Print this span of the material below exactly: the line with "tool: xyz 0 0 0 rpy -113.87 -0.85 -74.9", the line with "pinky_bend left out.", and every line between them, but nothing else.

**Raw data**
============
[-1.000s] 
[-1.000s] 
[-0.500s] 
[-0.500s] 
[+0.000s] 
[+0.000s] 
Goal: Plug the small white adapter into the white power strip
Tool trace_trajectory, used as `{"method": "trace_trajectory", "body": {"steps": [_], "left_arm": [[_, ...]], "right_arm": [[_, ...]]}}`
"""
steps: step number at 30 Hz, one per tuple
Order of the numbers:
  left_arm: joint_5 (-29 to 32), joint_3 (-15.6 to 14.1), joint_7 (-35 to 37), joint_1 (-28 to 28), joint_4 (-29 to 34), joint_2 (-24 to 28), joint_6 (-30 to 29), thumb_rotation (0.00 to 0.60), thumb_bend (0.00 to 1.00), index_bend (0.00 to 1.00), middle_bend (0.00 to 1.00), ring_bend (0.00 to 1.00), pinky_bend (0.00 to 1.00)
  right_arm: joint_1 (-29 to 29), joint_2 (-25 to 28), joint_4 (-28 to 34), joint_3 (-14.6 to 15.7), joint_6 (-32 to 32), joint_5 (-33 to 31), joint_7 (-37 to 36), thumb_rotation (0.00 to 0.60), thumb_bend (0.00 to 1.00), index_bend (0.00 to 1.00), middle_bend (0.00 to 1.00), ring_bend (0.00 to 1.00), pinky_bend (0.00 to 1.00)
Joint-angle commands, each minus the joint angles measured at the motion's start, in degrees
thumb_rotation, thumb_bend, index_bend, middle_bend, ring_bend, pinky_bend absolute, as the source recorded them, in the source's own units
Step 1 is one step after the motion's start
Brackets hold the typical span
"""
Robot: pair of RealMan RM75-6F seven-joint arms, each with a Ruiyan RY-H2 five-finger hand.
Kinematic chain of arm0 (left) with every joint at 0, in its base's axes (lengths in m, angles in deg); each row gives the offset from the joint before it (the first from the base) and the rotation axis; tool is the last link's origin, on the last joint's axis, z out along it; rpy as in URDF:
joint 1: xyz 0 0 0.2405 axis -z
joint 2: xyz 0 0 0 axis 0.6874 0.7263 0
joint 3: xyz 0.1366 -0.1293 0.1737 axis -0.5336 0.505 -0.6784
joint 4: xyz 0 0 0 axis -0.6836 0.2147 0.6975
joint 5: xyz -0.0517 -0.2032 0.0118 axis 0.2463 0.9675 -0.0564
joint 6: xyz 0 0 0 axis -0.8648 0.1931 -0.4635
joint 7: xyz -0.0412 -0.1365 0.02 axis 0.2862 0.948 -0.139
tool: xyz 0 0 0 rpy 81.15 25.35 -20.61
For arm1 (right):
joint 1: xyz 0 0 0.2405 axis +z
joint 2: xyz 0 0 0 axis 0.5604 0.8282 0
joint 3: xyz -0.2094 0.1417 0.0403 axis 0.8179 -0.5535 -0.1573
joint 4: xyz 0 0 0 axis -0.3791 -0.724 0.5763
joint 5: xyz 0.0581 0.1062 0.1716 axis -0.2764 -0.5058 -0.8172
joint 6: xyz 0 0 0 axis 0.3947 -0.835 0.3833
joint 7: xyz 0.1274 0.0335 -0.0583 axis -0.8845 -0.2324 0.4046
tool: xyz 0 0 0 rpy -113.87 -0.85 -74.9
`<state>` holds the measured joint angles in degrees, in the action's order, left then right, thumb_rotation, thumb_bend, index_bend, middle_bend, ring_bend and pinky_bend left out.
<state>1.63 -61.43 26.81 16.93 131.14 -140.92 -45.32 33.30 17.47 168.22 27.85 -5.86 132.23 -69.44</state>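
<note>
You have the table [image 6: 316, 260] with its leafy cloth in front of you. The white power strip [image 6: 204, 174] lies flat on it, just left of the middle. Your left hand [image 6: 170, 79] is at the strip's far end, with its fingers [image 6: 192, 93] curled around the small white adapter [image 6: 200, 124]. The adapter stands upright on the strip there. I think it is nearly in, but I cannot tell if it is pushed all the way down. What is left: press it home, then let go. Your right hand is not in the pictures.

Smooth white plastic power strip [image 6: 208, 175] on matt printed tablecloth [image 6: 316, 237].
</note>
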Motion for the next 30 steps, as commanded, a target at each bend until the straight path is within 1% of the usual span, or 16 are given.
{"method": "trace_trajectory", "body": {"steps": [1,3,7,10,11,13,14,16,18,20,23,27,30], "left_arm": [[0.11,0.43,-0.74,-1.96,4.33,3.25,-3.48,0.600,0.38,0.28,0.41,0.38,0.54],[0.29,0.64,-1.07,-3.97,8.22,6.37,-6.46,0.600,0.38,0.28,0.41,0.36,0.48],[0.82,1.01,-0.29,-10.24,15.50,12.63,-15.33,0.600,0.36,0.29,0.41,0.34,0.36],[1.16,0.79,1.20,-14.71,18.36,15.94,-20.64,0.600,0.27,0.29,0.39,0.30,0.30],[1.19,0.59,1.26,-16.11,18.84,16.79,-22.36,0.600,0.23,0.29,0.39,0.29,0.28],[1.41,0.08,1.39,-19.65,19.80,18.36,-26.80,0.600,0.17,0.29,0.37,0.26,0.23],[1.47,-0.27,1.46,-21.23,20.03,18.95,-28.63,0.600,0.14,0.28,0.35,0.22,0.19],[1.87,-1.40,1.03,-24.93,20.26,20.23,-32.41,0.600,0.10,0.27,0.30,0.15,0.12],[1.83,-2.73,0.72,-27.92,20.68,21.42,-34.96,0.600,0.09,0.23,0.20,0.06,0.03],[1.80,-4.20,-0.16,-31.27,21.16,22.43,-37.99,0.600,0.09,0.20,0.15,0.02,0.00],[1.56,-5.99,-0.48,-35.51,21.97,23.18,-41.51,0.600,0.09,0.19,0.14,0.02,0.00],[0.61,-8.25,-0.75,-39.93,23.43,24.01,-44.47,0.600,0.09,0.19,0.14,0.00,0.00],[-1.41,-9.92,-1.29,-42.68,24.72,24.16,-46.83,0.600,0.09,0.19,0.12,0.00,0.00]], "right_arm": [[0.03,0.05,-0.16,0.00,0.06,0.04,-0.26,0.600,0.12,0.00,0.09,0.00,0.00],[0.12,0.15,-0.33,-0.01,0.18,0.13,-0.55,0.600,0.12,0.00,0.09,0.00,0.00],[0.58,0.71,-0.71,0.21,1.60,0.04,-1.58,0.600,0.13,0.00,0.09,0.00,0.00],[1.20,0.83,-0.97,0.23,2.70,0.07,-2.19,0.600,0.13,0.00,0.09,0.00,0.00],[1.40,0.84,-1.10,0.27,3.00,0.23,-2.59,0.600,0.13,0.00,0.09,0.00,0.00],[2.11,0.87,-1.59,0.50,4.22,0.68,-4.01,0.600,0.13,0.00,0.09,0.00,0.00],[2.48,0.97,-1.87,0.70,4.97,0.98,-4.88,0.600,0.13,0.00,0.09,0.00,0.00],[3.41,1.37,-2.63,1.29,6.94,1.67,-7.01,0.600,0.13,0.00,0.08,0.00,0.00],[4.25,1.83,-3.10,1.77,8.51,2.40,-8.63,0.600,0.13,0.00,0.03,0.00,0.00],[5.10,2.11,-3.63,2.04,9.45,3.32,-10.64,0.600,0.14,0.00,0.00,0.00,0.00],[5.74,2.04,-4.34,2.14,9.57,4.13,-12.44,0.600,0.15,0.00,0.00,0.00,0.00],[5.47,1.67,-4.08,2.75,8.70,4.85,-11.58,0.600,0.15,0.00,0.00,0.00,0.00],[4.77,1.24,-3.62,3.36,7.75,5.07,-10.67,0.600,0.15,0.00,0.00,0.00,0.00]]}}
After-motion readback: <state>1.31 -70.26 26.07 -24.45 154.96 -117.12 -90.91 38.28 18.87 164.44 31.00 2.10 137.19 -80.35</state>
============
**Output for this exercise**
tool: xyz 0 0 0 rpy -113.87 -0.85 -74.9
`<state>` holds the measured joint angles in degrees, in the action's order, left then right, thumb_rotation, thumb_bend, index_bend, middle_bend, ring_bend and pinky_bend left out.

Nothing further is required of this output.